Your answer should be the exact lines of the data below from the one containing "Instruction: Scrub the" through the one containing "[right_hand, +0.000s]"; please include nothing else.

* [RAW DATA]
--
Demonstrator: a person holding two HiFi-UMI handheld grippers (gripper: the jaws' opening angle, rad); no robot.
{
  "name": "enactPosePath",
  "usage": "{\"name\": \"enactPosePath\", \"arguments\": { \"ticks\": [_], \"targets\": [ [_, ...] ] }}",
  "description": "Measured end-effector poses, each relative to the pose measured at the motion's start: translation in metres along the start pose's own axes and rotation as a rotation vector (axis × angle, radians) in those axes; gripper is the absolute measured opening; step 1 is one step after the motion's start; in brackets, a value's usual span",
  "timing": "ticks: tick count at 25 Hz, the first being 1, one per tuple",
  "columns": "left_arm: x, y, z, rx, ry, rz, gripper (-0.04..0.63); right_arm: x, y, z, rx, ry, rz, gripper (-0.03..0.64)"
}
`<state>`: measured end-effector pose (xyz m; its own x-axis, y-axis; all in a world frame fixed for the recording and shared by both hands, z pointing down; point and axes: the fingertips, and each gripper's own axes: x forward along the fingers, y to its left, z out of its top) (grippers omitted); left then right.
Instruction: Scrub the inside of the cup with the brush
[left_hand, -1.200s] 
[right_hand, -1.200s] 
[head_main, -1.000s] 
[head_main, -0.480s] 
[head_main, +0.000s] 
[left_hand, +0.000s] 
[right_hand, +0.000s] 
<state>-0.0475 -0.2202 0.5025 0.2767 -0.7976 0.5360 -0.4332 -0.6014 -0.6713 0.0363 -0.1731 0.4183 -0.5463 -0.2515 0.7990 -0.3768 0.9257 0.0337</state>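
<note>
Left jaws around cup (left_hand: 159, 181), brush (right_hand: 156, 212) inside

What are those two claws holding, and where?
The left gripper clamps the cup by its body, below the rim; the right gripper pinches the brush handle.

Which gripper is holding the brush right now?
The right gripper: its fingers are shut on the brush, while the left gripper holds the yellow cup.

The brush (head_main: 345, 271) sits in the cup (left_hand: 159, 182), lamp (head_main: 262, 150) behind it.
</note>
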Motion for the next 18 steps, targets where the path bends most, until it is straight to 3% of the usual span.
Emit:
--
* [RESULT]
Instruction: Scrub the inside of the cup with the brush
[left_hand, -1.200s] 
[right_hand, -1.200s] 
[head_main, -1.000s] 
[head_main, -0.480s] 
[head_main, +0.000s] 
[left_hand, +0.000s] 
[right_hand, +0.000s] 

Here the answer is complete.